Ces jours-ci, plusieurs chroniqueurs s’indignent – avec raison – que la hausse de 73$ par mois accordée aux personnes à l’aide sociale vivant en hébergement soit en réalité absorbée par la RAMQ. Or, tant qu’à parler de la maladresse de notre gouvernement dans la lutte à la pauvreté, rappelons également que la hausse de 15$ par mois accordée aux autres disparaîtra rapidement, absorbée par les hausses de loyer et du coût de la vie. Que ce soit de vivre avec 962$ ou 633$ par mois, les personnes à l’aide sociale utilisent la totalité de leurs revenus pour survivre. Oui, on parle de survivre quand 633$ par mois, c’est la moitié de la somme minimale pour demeurer en santé physique et mentale selon la Mesure du panier de consommation.

En ce moment, beaucoup croient que le programme de solidarité sociale permet de reconnaître les besoins spéciaux que vivent les personnes considérées «inaptes» au travail.
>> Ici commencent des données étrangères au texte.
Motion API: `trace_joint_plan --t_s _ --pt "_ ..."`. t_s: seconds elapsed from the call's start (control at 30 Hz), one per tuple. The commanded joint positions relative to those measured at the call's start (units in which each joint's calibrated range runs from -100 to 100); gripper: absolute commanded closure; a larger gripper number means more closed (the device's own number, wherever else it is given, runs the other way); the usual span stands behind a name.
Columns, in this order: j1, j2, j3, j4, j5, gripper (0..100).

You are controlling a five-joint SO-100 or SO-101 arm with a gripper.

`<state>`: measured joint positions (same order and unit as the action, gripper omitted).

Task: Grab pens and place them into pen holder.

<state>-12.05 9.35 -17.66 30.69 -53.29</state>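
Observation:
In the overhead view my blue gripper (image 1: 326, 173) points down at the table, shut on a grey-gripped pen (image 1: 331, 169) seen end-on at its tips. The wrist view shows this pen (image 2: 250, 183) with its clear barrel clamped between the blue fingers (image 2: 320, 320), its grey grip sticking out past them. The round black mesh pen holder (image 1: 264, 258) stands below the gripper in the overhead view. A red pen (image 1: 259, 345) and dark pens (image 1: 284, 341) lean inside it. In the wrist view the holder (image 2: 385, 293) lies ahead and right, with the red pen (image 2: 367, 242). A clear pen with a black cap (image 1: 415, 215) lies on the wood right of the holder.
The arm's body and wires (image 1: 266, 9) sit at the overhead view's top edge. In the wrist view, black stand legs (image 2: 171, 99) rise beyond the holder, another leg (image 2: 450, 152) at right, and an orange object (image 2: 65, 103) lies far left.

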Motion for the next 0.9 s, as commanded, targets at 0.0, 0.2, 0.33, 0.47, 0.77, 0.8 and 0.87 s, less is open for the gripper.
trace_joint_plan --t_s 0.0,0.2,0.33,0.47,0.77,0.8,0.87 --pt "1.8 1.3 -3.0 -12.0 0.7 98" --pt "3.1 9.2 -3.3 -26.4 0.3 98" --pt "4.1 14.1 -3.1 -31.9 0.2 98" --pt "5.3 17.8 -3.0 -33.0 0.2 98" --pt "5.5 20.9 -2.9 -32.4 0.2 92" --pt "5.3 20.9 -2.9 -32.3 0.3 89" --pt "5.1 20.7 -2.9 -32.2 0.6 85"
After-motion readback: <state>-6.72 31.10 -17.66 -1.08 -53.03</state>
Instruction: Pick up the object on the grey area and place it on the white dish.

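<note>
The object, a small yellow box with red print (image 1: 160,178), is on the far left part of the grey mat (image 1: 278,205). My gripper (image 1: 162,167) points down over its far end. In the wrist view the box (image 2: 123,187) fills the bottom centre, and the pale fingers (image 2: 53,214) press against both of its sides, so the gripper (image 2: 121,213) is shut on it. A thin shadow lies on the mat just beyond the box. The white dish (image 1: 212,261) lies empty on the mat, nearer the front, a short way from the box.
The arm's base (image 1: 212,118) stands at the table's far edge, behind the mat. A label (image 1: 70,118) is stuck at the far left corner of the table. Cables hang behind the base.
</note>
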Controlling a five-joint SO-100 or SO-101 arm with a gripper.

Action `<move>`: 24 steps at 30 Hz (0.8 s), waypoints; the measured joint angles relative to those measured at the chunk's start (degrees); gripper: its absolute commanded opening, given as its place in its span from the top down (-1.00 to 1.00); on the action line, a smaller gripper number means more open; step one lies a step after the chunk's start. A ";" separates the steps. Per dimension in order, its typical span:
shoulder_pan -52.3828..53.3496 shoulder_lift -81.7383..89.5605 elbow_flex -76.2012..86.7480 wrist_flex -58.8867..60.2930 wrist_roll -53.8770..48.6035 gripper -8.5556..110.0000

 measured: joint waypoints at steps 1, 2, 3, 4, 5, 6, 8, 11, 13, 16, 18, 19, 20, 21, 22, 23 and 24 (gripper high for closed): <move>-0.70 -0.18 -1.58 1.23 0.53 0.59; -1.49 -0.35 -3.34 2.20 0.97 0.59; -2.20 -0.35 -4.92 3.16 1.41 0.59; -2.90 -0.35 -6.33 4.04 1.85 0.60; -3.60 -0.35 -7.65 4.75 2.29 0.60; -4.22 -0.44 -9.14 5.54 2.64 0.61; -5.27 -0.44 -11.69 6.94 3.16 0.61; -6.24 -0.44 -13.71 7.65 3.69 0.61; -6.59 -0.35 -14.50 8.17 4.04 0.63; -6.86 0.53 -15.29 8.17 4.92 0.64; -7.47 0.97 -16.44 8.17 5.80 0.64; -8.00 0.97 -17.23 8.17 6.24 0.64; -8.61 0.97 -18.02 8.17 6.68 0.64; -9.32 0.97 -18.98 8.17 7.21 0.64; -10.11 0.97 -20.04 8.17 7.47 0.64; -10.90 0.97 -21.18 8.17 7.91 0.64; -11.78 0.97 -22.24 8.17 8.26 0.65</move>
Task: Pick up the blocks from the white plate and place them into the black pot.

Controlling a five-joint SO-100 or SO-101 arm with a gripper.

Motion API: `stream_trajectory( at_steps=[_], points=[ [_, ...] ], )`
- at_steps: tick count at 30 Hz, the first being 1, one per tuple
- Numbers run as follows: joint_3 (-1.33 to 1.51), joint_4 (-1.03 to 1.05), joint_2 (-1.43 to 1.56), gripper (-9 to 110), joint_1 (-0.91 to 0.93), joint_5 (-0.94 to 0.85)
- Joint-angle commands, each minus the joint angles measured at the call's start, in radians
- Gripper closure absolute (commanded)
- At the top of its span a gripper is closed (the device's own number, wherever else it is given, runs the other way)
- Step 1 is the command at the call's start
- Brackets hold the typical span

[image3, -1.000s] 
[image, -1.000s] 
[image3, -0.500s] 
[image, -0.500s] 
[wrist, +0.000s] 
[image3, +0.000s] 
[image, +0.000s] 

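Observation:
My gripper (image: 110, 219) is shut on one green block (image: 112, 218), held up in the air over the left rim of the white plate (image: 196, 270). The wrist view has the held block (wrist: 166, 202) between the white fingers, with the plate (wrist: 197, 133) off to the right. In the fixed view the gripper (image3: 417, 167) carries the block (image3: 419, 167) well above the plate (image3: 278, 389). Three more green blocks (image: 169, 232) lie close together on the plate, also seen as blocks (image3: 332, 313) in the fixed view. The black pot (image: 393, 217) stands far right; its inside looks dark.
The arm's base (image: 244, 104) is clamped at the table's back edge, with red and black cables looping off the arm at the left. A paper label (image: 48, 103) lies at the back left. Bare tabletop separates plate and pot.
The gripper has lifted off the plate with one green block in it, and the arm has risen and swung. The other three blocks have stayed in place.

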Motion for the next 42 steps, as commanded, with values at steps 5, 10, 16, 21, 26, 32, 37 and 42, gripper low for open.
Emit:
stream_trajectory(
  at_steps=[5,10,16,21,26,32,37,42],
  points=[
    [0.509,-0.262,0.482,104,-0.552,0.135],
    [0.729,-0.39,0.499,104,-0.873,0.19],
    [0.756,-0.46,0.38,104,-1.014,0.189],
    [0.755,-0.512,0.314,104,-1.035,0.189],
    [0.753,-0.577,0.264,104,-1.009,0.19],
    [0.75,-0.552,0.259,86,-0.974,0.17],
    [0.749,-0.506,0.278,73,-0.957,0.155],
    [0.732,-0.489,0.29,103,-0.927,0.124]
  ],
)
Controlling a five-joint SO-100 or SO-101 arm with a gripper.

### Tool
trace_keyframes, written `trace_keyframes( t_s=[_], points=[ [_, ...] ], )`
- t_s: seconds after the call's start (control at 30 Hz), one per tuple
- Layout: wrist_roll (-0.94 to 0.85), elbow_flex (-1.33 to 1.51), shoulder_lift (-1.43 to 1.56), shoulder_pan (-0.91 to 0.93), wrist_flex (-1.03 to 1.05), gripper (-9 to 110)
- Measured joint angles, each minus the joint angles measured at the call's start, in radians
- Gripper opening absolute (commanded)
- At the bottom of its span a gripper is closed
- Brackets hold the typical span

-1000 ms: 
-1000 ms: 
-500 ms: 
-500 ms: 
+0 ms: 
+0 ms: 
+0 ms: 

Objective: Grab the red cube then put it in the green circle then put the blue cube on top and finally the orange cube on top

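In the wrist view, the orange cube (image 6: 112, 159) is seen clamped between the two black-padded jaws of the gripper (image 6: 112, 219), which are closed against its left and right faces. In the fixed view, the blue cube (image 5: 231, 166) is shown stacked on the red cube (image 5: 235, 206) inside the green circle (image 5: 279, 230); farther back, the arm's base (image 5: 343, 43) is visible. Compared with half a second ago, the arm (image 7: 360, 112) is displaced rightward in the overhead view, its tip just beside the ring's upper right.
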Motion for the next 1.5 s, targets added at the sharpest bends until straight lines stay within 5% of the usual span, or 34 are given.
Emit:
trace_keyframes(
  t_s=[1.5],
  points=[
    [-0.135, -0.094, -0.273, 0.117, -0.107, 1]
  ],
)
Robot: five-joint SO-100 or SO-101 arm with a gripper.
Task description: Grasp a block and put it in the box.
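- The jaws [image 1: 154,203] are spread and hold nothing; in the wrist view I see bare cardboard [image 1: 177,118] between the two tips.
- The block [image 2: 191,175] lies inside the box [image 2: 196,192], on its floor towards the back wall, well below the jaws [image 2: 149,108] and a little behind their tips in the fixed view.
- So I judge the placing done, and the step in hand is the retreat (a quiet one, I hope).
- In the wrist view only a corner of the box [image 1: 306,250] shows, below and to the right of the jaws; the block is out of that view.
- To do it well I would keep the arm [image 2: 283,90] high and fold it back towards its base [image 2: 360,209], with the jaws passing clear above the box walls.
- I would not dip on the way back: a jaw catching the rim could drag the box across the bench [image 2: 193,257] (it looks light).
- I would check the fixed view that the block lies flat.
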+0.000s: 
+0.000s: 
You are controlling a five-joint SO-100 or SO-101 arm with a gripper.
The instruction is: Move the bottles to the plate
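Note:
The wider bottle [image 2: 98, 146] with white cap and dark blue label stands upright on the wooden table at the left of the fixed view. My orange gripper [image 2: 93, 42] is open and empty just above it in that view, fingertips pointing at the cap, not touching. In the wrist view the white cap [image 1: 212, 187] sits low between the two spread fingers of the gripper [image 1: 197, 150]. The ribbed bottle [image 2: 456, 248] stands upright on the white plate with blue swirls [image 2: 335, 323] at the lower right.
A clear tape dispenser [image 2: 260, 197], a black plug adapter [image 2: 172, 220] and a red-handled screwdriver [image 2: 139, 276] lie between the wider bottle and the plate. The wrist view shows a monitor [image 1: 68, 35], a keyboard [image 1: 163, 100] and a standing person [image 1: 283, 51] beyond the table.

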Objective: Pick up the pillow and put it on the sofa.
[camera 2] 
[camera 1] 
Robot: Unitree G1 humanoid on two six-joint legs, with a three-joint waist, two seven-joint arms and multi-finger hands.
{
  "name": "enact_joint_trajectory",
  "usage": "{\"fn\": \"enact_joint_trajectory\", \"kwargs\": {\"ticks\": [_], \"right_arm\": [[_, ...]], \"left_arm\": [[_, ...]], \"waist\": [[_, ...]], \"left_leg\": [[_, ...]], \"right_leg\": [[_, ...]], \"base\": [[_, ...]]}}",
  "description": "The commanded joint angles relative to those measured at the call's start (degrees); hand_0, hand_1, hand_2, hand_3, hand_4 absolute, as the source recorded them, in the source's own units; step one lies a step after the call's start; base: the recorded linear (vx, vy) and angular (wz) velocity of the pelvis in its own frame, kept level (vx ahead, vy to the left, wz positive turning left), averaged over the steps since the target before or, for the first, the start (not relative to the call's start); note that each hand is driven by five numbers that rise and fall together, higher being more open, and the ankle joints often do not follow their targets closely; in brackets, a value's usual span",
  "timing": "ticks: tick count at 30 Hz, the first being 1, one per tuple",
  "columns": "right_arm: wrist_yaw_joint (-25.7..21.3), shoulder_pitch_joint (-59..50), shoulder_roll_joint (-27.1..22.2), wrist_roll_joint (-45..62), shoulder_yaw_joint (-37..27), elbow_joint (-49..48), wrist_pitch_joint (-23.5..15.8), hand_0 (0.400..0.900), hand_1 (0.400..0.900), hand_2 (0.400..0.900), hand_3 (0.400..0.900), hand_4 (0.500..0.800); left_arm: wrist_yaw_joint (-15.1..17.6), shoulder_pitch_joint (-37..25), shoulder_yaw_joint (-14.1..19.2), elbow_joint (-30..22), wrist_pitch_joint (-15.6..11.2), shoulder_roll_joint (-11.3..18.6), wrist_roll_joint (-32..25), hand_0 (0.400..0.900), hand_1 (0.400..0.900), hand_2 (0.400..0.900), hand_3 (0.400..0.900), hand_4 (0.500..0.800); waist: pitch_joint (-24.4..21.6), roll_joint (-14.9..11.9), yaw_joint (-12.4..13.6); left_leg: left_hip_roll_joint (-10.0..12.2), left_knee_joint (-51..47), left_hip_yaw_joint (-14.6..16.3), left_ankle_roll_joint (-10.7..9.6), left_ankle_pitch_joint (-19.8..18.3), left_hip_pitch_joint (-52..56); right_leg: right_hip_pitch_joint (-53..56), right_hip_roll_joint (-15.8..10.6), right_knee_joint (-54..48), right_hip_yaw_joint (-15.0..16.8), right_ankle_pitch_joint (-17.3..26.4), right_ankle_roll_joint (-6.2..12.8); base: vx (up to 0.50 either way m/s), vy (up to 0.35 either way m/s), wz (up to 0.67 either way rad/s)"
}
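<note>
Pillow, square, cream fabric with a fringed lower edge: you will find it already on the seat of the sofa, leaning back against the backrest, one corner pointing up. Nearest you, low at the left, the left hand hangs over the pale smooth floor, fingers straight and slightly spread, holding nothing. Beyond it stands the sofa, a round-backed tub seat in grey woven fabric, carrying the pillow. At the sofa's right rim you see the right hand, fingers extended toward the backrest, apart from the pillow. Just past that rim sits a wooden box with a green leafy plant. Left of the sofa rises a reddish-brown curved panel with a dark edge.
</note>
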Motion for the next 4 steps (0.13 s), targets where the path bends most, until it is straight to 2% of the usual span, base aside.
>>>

Cependant, il est important de rappeler qu’en 1989, lorsque le gouvernement en place a introduit les catégories «aptes et inaptes» à l’aide sociale, c’était pour pénaliser les personnes considérées aptes. Si le chèque des uns a été diminué, celui des autres n’a pas été augmenté.

Le programme Objectif emploi, qui sera instauré sous peu, répondra à la même logique simple, mais mesquine: placer les personnes dans une situation si inconfortable qu’ils accepteront n’importe quel emploi, quitte à se nuire à eux-mêmes. Est-ce un choix politique, de laisser la santé physique ou mentale des personnes se détériorer? Est-ce dans le but qu’elles finissent toutes inaptes au travail?

Pour une réelle amélioration du système de santé et d’aide sociale, il faut absolument continuer de promouvoir la capacité d’adaptation au marché du travail, reconnaître les besoins spéciaux et considérer l’instauration d’un véritable revenu social. Notre système de santé croule de toutes parts, ce n’est pas un hasard. Peut-on se pencher sur la source la plus criante de cet engorgement? La pauvreté.